▶ _Task item_:
A faithful copy of the whole listing is the goal. Match it exactly.

▶ _Material provided_:

□ □ □ □ □

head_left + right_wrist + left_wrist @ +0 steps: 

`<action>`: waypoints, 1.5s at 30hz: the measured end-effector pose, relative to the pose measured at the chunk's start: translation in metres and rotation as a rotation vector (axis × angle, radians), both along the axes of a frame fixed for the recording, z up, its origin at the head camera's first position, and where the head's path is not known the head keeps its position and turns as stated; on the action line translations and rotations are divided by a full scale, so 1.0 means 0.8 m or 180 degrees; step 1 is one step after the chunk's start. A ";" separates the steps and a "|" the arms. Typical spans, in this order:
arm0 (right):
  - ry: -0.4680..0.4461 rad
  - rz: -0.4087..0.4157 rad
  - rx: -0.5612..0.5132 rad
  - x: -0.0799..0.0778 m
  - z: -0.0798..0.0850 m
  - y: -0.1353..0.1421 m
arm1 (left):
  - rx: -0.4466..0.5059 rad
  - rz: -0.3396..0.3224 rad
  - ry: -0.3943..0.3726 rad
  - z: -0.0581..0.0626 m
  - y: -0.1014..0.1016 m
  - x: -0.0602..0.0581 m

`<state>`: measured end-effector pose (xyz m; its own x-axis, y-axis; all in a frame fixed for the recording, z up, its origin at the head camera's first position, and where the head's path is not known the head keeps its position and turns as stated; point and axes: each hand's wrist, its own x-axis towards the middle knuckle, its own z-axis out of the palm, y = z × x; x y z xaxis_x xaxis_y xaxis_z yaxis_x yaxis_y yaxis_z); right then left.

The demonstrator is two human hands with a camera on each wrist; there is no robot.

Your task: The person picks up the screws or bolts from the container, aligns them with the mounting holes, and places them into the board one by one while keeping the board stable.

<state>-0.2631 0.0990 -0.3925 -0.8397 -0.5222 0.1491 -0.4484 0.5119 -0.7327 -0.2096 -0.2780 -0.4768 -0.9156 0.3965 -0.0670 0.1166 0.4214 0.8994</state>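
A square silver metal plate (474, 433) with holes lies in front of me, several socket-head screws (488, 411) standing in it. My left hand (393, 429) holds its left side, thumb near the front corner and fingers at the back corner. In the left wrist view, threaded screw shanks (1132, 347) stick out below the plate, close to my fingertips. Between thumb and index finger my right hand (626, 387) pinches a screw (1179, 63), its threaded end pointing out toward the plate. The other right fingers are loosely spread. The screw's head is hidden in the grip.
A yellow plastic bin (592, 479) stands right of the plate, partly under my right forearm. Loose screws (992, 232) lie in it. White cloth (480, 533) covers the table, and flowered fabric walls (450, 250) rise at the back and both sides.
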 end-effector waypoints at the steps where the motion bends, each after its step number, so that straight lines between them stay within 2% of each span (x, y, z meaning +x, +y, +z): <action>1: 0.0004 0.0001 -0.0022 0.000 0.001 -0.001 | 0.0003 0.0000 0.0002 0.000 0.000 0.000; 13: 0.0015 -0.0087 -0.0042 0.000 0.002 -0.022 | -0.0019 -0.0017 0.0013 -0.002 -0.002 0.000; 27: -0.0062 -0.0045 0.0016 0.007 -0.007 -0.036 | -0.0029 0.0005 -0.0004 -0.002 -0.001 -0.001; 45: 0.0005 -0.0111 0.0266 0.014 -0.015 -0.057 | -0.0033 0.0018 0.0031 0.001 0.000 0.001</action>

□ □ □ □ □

▶ _Answer space_:
head_left + right_wrist + left_wrist @ +0 steps: 

`<action>`: waypoints, 1.5s at 30hz: the measured end-effector pose, relative to the pose measured at the chunk's start: translation in metres and rotation as a rotation vector (axis × angle, radians), both along the axes of a frame fixed for the recording, z up, its origin at the head camera's first position, and where the head's path is not known the head keeps its position and turns as stated; on the action line translations and rotations are divided by a full scale, so 1.0 means 0.8 m or 180 degrees; step 1 is one step after the chunk's start. A ";" separates the steps and a "|" the arms. Typical spans, in this order:
arm0 (right):
  - ry: -0.4680..0.4461 rad
  - rz: -0.4087..0.4157 rad
  - rx: -0.5612..0.5132 rad
  - x: -0.0799..0.0778 m
  - z: -0.0798..0.0850 m
  - y: -0.1353..0.1421 m
arm1 (left):
  - rx: -0.4466..0.5059 rad
  - rz: -0.3396..0.3224 rad
  - ry: -0.3943..0.3726 rad
  - z: -0.0581..0.0626 m
  - y: -0.1014..0.1016 m
  - x: -0.0602..0.0581 m

`<state>`: measured end-effector pose (xyz m; its own x-axis, y-axis; all in a frame fixed for the recording, z up, its origin at the head camera's first position, and where the head's path is not known the head keeps its position and turns as stated; point and axes: each hand's wrist, its own x-axis towards the middle knuckle, its own z-axis out of the palm, y = z × x; x y z xaxis_x xaxis_y xaxis_z yaxis_x yaxis_y yaxis_z); right then left.

The demonstrator is two human hands with a camera on each wrist; there is no robot.

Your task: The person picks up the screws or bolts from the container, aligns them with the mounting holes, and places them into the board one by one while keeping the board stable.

<state>-0.2631 0.0990 -0.3925 -0.8397 -0.5222 0.1491 -0.4484 0.5119 -0.7327 -0.2096 -0.2780 -0.4768 -0.9156 0.3965 -0.0670 0.1166 0.4214 0.8994</state>
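A square silver metal plate (474, 433) with holes lies in front of me, several socket-head screws (488, 411) standing in it. My left hand (393, 429) holds its left side, thumb near the front corner and fingers at the back corner. In the left wrist view, threaded screw shanks (1132, 347) stick out below the plate, close to my fingertips. Between thumb and index finger my right hand (626, 387) pinches a screw (1179, 63), its threaded end pointing out toward the plate. The other right fingers are loosely spread. The screw's head is hidden in the grip.
A yellow plastic bin (592, 479) stands right of the plate, partly under my right forearm. Loose screws (992, 232) lie in it. White cloth (480, 533) covers the table, and flowered fabric walls (450, 250) rise at the back and both sides.
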 end-effector waypoints at the steps where the motion bends, each after its step number, so that straight lines between them stay within 2% of each span (x, y, z meaning +x, +y, +z): <action>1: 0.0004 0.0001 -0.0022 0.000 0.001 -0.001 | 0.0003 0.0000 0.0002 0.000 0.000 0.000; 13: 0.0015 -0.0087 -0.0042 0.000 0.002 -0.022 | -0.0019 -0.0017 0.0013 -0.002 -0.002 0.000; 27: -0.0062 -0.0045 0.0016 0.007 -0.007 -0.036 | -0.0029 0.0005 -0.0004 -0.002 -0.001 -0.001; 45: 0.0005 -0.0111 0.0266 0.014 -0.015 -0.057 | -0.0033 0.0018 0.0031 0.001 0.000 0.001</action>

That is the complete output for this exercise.